Students are required to sign up for four courses during the fall and spring terms.

Art, Dance and Film

Contemporary Art: Tradition and Avant-garde. (Offered in SPRING) In this course, students will explore some of the most outstanding artistic movements of the 20th Century, while highlighting Spanish art and its contribution to the rest of Europe. The class will highlight the evolution that took place in the past century in order to examine, and fully comprehend, the current artistic and cultural manifestation of today. Students will be introduced to the art's historical and cultural significance by visiting the museums El Prado, Thyssen and Reina Sofia, providing unique first-hand knowledge and experience. Profª. Ruth Gallego. (10 students max.) Download syllabus

Documentary Film Workshop: “A Student Self-portrait in Madrid”. (Offered in FALL) This workshop allows students to discover and explore creative documentary filmmaking through two parallel and complementary lenses. First, via a theoretical approach to documentary filmmaking focusing specifically on Spanish production; second, by creating a documentary project. Students will use documentary filmmaking as a form of personal expression in order to articulate through this medium their expectations, perspectives, and experiences when immersed in a different culture and society. Each student will direct their own documentary self-portrait, which will give voice and make visible their reality and life experiences in Madrid. Prof. Jean Castejón. (12 students max.) Download syllabus

Introduction to Flamenco Dance.  (Offered in FALL and SPRING). Overview of flamenco dance as a performing art. Emphasis on sevi llanas, tangos flamencos and alegrías. Special attention to body awareness, partner communication and movement efficiency. Performance presentation required at the end of the course. Prof. Laura Murcia. (12 students max.) Download syllabus

When the Art Speaks: an Exploration of Modernity through Spanish Arts. (Offered in FALL and SPRING) The main goal of this course is to learn about Spain’s history, culture and society through the Spanish arts. In addition to its technical characteristics, art is a great source of information, a reflection of peoples’ likes, a communicator of ideas and customs of a given period of time. Classes will be held both in the classroom –with visual materials and practical exercises– and in some of Madrid’s most important museums and art galleries. During these visits, students will have the opportunity to apply what they have learned in the classroom. Prof. Sergio Antoranz. (12 students max.) Download syllabus

Field Internships

Understanding the Madrid Experience - The Internship and its Context.  (Offered in FALL and SPRING) On this course, students can explore career interests while strengthening their language skills and cultural competence. This is an opportunity to assess the professional, academic, and personal learning acquired during a work placement in Madrid in a scholarly and practical way. There are a wide range of possibilities for various types of internships. Although a placement within a specific field cannot be guaranteed, we will do our best to place every student in their area of interest. This is an experiential learning course, where the student will be fully immersed in a given workplace and will receive a research-based understanding of broader social, economic and political trends in Madrid in the field and in the classroom. The course also has a reflective component that will be presented at the end of the semester based on how associated skills evolve as the program proceeds.  Please, note that all internships require students to work 16 hours a week with an employer, and that students must inform HCAYS at the time of enrollment as internships are secured several months before arrival. Internships are organized with HiF’s partner EUSA, a not-for-profit educational organization. 
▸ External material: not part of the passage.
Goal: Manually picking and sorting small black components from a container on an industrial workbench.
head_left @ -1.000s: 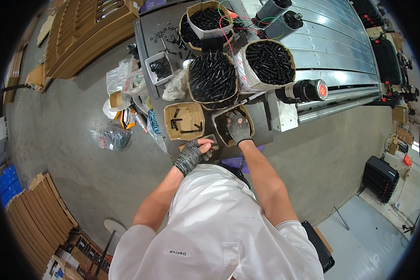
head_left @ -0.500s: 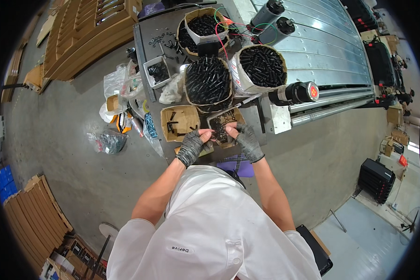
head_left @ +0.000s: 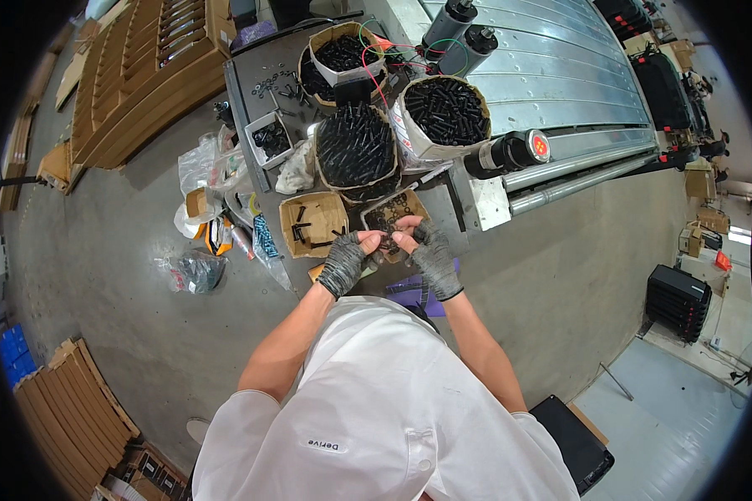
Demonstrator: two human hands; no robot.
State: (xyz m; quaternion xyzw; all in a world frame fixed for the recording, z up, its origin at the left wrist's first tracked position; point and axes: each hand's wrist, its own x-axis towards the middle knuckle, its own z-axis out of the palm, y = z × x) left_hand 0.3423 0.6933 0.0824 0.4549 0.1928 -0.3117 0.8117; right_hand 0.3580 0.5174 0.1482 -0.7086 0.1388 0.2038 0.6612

History and Social Sciences

Culture shock: Spain’s cultural diversity. (Offered in FALL) Introduction to the nature and methods of cultural anthropology and study of aspects of Spanish life from an anthropological perspective: ethnic groups, family relationships, “fiestas,” religion, values and beliefs, giving special emphasis to the matter of gender. Students will learn to observe, define and interpret the anthropological differences of a foreign culture and thus better understand the “culture shock” that results from contact with Spanish life. Prof. Aída Bueno. (12 students max.)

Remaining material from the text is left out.